* [Problem requirements] Find the word "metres" in the data below and copy each line that holds it.

* [Data provided]
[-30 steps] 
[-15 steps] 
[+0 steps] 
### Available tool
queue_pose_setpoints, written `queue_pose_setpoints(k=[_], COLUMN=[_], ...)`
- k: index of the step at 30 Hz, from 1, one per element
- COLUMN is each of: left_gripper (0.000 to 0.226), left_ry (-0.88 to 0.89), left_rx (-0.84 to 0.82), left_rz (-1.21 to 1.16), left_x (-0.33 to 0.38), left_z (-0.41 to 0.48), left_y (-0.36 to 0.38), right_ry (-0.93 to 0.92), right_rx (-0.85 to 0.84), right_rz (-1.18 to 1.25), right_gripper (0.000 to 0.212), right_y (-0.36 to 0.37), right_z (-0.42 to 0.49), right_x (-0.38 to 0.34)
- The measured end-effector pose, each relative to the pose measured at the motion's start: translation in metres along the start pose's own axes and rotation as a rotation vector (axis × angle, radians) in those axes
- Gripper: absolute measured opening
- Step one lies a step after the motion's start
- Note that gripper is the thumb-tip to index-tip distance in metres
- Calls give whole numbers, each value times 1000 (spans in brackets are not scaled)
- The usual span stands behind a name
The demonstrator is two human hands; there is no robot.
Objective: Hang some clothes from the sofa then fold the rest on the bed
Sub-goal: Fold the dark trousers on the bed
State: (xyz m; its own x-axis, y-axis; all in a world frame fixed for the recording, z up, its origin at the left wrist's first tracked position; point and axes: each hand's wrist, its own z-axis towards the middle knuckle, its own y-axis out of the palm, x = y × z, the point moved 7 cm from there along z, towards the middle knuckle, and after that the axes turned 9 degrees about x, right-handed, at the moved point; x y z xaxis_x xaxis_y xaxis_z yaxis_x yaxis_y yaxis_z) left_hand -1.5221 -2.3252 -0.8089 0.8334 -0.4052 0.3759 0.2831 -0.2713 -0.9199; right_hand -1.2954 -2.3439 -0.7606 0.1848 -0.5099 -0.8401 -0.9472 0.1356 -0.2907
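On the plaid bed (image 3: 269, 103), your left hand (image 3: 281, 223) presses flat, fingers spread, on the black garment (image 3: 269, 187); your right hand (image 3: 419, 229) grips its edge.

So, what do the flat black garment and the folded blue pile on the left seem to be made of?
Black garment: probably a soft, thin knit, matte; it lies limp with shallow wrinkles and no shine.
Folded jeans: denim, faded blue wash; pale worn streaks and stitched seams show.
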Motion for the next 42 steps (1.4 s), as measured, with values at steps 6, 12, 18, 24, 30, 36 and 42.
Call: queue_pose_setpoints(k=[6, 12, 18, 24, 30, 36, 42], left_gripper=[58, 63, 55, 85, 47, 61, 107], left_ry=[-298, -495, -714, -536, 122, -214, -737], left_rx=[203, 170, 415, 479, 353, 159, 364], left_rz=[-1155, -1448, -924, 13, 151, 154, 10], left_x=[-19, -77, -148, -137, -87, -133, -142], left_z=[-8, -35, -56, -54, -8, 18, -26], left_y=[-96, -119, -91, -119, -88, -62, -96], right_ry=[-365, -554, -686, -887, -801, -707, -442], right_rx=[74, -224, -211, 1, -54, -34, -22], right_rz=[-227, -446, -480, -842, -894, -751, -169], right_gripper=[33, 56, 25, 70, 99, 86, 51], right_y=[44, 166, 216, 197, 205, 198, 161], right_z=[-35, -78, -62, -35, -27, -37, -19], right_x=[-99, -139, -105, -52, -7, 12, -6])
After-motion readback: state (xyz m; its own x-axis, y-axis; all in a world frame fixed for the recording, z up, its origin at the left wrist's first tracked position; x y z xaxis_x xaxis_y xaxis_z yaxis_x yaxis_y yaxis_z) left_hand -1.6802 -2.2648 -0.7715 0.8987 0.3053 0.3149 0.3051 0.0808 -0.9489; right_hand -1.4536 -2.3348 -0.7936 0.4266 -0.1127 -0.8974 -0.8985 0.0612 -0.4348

* [Response]
- The measured end-effector pose, each relative to the pose measured at the motion's start: translation in metres along the start pose's own axes and rotation as a rotation vector (axis × angle, radians) in those axes
- Note that gripper is the thumb-tip to index-tip distance in metres

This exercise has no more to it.